Noktáma hatte sie zu ihm geführt. Sie konnte den Unkundigen dieses Kind nicht lassen. Mehr noch: Sie wollte es keinem der anderen Meister überlassen. Dieser junge Schattensänger hier brauchte Führung, brauchte jemanden, der ihn lenkte und zur Ordnung rief, wenn sein Wille zu stark wurde und seine Emotionen ihn überwältigten. Dieses Kind brauchte jemanden, der stärker war. Und das war nun einmal sie selbst, die Mächtigste all jener, die im Schutz des Boscargén lebten.

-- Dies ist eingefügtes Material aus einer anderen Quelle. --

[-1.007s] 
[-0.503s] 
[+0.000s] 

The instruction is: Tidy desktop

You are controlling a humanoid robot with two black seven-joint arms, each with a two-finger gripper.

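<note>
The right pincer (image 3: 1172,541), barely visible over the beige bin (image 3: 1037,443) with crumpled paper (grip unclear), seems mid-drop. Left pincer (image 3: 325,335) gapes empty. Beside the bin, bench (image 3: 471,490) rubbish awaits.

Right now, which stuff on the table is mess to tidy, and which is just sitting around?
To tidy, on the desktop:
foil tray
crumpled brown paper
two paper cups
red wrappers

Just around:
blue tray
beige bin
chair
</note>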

Aber nun schien es, als würde sie ihn verlieren. Er war bereits stärker als sie, doch das schien ihm nicht bewusst zu sein, den Mächten sei Dank. Noch ergab er sich ihrer Weisung und ihrem Rat, aber es begann, ihm zu widerstreben. War es zunächst noch ein vages Gefühl von Ärger und dem Unwillen, bevormundet zu werden gewesen, schien er nun zu glauben, man nähme ihn nicht für voll, traue ihm nicht zu, sich den Gefahren zu stellen, die das Weltenspiel für ihn bereithielt.
Ob er sich gar nicht die Mühe machte, ihre Sorgen und Gefühle zu verstehen? Oder war sein Unmut bereits so groß, dass er die zärtlichen, mütterlichen Gedanken, die sie ihm schickte, nicht mehr wahrnahm und begriff?
Die Meisterin schloss die Augen und seufzte. Sie würde ihn nicht mehr lange halten können. Mochte Noktáma geben, dass er all das, was sie ihm entgegengebracht und gesagt hatte, in seinem Herzen bedenken würde, sobald er feststellte, wie stark er wirklich war.
*
Zwei Nächte waren seit dem Besuch der Regenbogenritter vergangen, und er entschied sich im Morgengrauen zu einem Ausflug.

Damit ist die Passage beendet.